The second headliner of the Red Bull Music Academy night is Osunlade. Back in 1999, the US musician and priest of the West African Ifá religion started his label Yoruba and quickly rose to fame as a beacon of afro-centric dance music. His DJ sets work as séances during which Osunlade takes his audience on spiritual journeys. His vehicles of choice are latin jazz, afrobeat, soul and deeper house, the latter of which really deserves that attribute. 


Suzanne Kraft takes a similar approach, at least as far as his rich tapestry of work goes. Upon arriving on the scene under his given name Diego Herrera in 2011, the Californian producer released hushed house tracks, warped disco records, lo-fi funk and hissing ambient tracks on acclaimed labels like 100% Silk and Running Back.
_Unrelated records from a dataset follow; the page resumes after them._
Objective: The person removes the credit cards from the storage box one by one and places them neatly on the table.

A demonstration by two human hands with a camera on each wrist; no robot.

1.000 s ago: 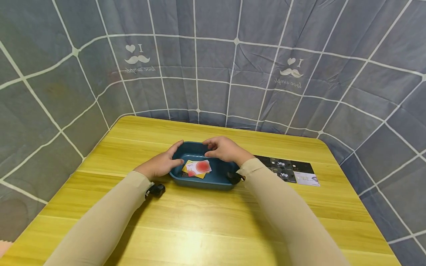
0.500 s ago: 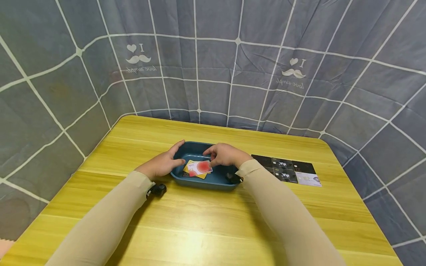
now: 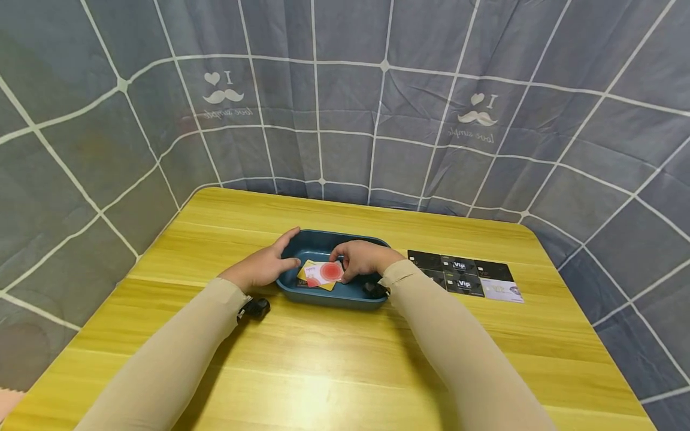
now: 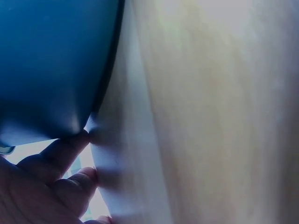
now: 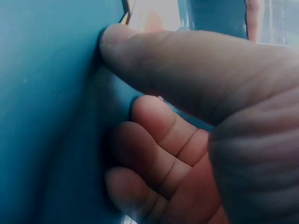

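Note:
A dark blue tray (image 3: 311, 242) stands mid-table with a white card with a red circle (image 3: 325, 272) lying on a yellow card (image 3: 305, 270). My left hand (image 3: 265, 264) grips the tray's left rim, thumb over the edge. In the left wrist view its fingers (image 4: 56, 182) curl against the tray's outer wall (image 4: 46, 60). My right hand (image 3: 362, 258) is down inside the tray and pinches the right edge of the red-circle card. The right wrist view shows its thumb (image 5: 154, 60) pressed on the tray floor (image 5: 46, 121) by the card's corner (image 5: 147, 16), other fingers curled.
Several black VIP cards (image 3: 457, 273) and one pale card (image 3: 502, 290) lie in rows on the yellow wooden table (image 3: 334, 359), right of the tray. A grey checked cloth (image 3: 345, 120) walls in the table on the far and both sides.
My right hand came off the tray's far rim, moved down into the tray and settled on the red-circle card. The left hand and tray stayed put.

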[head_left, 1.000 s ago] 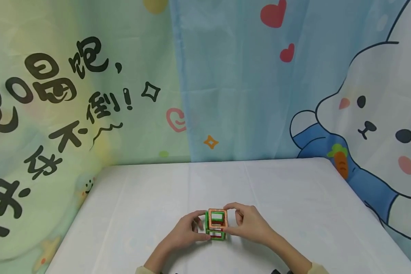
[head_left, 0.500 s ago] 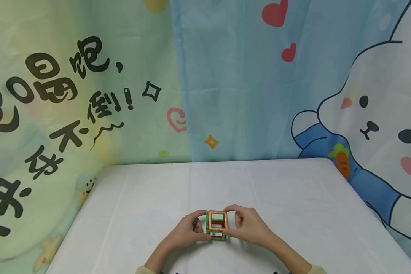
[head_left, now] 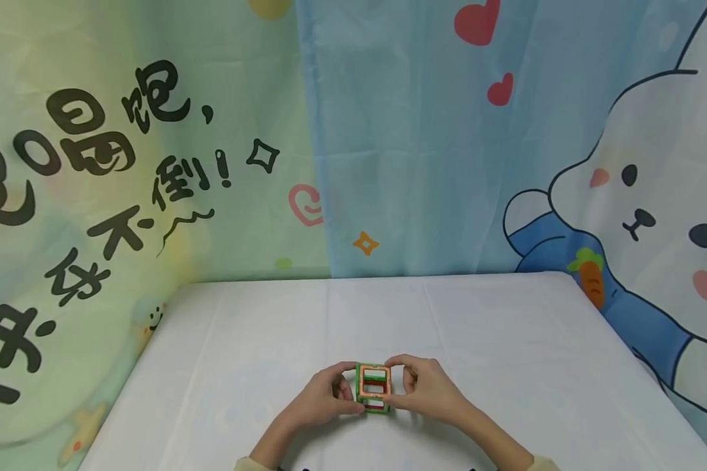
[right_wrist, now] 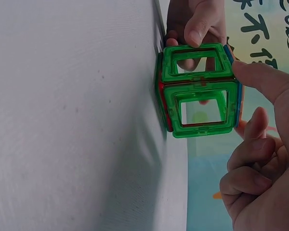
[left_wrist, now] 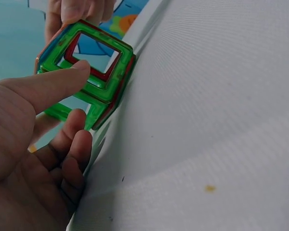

His current album “Talk from Home” is a small masterpiece, chock-full of stripped down sunset anthems meandering between Balearic house and handyman electronica.


The German-Venezuelan Viennese resident Moony Me – who's disco opus “Magergarten” is in the running for track of the year on the Dresden-based label Uncanny Valley - will be rounding out the night alongside Etienne Jaumet. Etienne will be performing a live set which in his case does not mean unenthusiastically pushing buttons on a midi controller. The Frenchman is known to travel with a boatload of analogue equipment that includes a modular synth the size of a suitcase. As a result of all this heavy lifting, Jaumet's music sounds like Todd Terje edits of lost John Carpenter scores.